Purpose: A retrospective study was performed to assess the efficacy and tolerance of ${\beta}-blocker$ administration in patients with heart failure and diabetes. Method: Records of 164 patients who were treated for the heart failure condition more than a year were studied retrospectively. Patients were divided into 4 groups based on their diabetes(DM) status and the administration of ${\beta}-blockers$ ($DM+{\beta}-blocker$ group: 14, DM w/o ${\beta}-blocker$: 19, No DM + ${\beta}-blocker$: 62, No DM + no ${\beta}-blocker$: 69). All patients had been receiving conventional therapy such as digoxin, ACE-I, ARB, diuretics, nitrates, aspirin, anticoagulants or lipid-lowering agents.
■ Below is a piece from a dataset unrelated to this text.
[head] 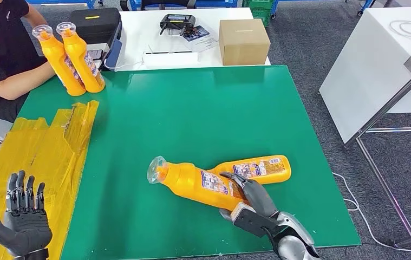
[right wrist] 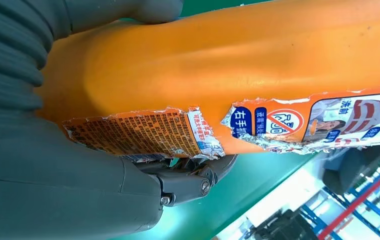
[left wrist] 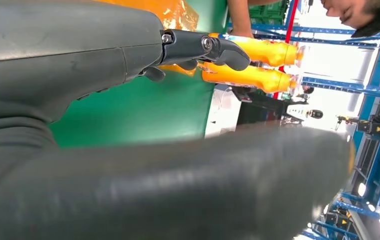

The primary endpoints (death and hospital admission) were recorded during 1 year period and hemodynamic factors (HR, LVEF, SBP, DBP) were obtained from all patient groups before and after 12 months of ${\beta}-blocker$ treatment. To evaluate toxicity of ${\beta}-blocker$, SCr, BUN, AST, ALT and Alkaline phosphatase were obtained. Result: There were less death and hospital admission in DM + ${\beta}-blocker$ group than in DM without ${\beta}-blocker$ group (p=0.014). Relative risk of hospital admission for $DM+{\beta}-blocker$ group over no DM group was 1.17. Long term ${\beta}-blocker$ administration was associated with an improvement of heart rate in patients with DM (P< 0.02) with no significant improvement of LVEF, SBP, DBP. in DM patient. In patient without DM, ${\beta}-blocker$ was associated with improvement in LVEF, HR and DBP (P<0.01, P<0.03), but not in SBP. The incidence of toxicity was similar between the four group with no significant difference. Conculsion: Treatment of heart failure patients with ${\beta}-blocker$ appears to be beneficial in terms of hospital admission event and several hemodynamic factors. The toxicities of ${\beta}-blocker$ treatment were not significant and the treatment is generally well-tolerated in most of the heart failure patients.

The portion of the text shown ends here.